Note that you can reverse the process of the binasc program to recover the original file content (unless the `-a` option was used):
binasc file1 > file2
binasc file2 -c file3
; file1 and file3 should be the same
binasc -b file1 > file2
binasc file2 -c file3
; file1 and file3 should be the same
binasc -a file1 > file2
binasc file2 -c file3 ; this results in an error
See the [examples] page for example files to compile with the `-c` option.
3. Special codes recognized when compiling a binary file
Besides hex bytes, instructions for inserting binary bytes into the compiled output file include plain characters, multi-byte integers, and floating point numbers. Additional methods allow for convenient creation of standard MIDI files from a hand-edited text file. Example parsable tokens
|| *token* || *interpretation when compiling* ||
|| `0a` || the hexadecimal number 0a (decimal value 10) which will be converted to a single byte in the output (which as text would be interpreted as the newline character). ||
|| `a` || the hexadecimal number `0a` without the leading 0. ||
|| `'18` || the decimal number 18 which will be converted into a single byte (equivalent to the hex byte `12`). Do not try to indicate values greater than `'255` in a single-byte decimal number. ||
|| `2'18` || The decimal value 18 stored in big-endian ordered two-byte group. Equivalent to "`00 12`" or "`'0 '18`". ||
|| `2u'18` || The decimal value 18 stored in a little-endian ordered two-byte group. Equivalent to "`12 00`" or "`'18 '0`". ||
|| `3'18` || Equivalent to "`00 00 12`". ||
|| `3u'18` || Equivalent to "`12 00 00`". ||
|| `4'18` || Equivalent to "`00 00 00 12`". ||
|| `4u'18` || Equivalent to "`12 00 00 00`". ||
|| `'-5` || Negative -5 (decimal) representing one byte and using 2's compliment for negative numbers. Equivalent to the hex byte `FB`. ||
|| `0101,0010` || the binary number `0101,0010` (or `52` hex) which will be converted into a single byte in the output. The most significant bit is always leftmost bit. ||
|| `0,0` || Equivalent to `0000,0000`. ||
|| `00000000` || Equivalent to `0000,0000`. (The comma is optional _if_ the binary number has at least three digits (in order to disambiguate with a hex byte). ||
|| `0,1` || Equivalent to `0000,0001`. ||
|| `001` || Equivalent to `0000,0001`. ||
|| `,01` || Invalid: Binary numbers cannot start with a command (this may change in the future). ||
|| `10` || This is the hexadecimal number `10`, not the decimal number `10` or the binary number `10`. ||
|| `9` || The hexadecimal number `9` which coincidentally is equivalent to the decimal number `9`. ||
|| `1` || The hexadecimal number `1` which coincidentally is equivalent to the decimal number `1` and the binary number `1`. ||
|| `v128` || A Variable Length Value used to store delta times in standard MIDI files. `v128` is equivalent to `81 00`. ||
|| p0.5 || A MIDI pitch-bend data bytes representing 50% above default pitch (which typically a half-step if the range of the pitch bend is set to a wholestep). This is equivalent to the hex bytes `7f 5f`. ||
|| t120 || A MIDI tempo meta message tempo value. This will expand to a 3-byte integer representing the duration of quarter note in microseconds. ||
3.1 Comments
A semi-colon (`;`) marks the beginning of a comment which extends to the end of a line. A space (or tab) character must precede the semi-colon when the comment follows a number on a line.

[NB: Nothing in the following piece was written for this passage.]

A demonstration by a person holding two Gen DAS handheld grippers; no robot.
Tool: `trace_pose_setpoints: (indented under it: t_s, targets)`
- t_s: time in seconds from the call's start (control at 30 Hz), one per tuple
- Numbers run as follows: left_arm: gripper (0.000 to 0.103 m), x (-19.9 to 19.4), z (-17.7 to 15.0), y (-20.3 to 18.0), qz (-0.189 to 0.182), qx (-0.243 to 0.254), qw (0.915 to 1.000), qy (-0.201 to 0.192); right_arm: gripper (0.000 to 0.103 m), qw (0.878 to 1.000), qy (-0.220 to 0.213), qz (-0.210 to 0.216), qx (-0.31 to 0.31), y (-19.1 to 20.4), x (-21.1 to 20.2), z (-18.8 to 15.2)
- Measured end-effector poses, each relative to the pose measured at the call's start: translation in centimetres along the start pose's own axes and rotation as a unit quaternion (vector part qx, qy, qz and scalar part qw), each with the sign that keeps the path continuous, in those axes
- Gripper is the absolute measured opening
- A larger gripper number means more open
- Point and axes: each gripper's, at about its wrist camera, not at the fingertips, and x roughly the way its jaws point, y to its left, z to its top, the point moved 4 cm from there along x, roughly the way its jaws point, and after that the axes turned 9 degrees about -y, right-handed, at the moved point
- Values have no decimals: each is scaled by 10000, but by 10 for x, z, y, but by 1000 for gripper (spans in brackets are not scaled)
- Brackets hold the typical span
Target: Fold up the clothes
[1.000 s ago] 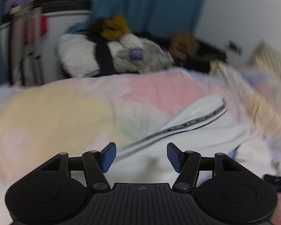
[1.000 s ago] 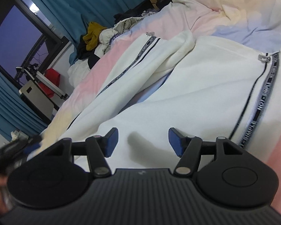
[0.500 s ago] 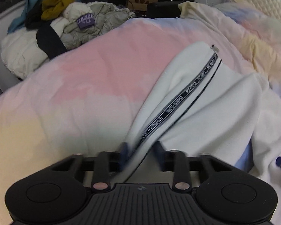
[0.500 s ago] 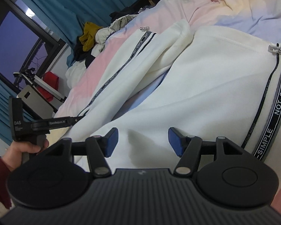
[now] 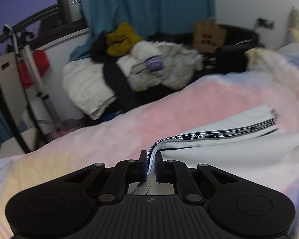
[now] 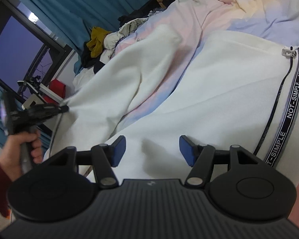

The number/hash sign (`#`) is an equivalent comment character. This character can be used instead of `;` for comments, or can be dedicated to C preprocessor directives for applying text substitutions before compiling.
#define SEQ 03 04 05
00 01 02 SEQ
SEQ SEQ
Running the above code through the C preprocessor gives:
# 1 "input.txt"
# 1 ""
# 1 ""
# 1 "input.txt"
00 01 02 03 04 05
03 04 05 03 04 05
Example use of the C preprocessor when compiling a file:
cpp input.txt | binasc -c output.bin
A more advanced example that can define the substitution text for `SEQ` externally to the file:
#ifndef SEQ
#define SEQ 03 04 05
#endif
00 01 02 SEQ
SEQ SEQ
cpp -DSEQ="FF EE DD" input.txt
# 1 "input.txt"
# 1 ""
# 1 ""
# 1 "input.txt"
00 01 02 ff ee dd
ff ee dd ff ee dd
3.2 Hexadecimal numbers
Hexadecimal numbers specify one byte and must contain no more than 2 digits in the range from 00 to ff (0 to 255 decimal, or -128 to 127 as signed decimal values). The letter digits A-F can be either upper case or lower case. Examples of valid hexadecimal numbers:
7f 45 4c 46 1 1 1 0 0
8c 04 08 34 0 0 0 8 e
15 00 06 10 0 0 4 0 0
3.3 Binary numbers
Binary numbers can be specified by plain numbers longer than three characters or numbers containing (but not starting with) a comma. A binary number is allowed to have up to 8 digits (bits) since a binary number represents one byte in the output file. An optional comma is expected to split the number into two equal parts with 4 bits on each side of the comma. If there are fewer then 4 digits on either side of the comma, zeros will be inferred to the left of the given digits for each half (nibble) of the byte.
For example "`0010`" is the binary number which is equal to the decimal number "4". The binary number "`0010`" can also be represented equivalently as "`0,0010`" and "`0000,0010`". Note that "`10`" is the hexadecimal number equal to the decimal number "`16`" and is _not_ the binary number equal to the decimal number "2".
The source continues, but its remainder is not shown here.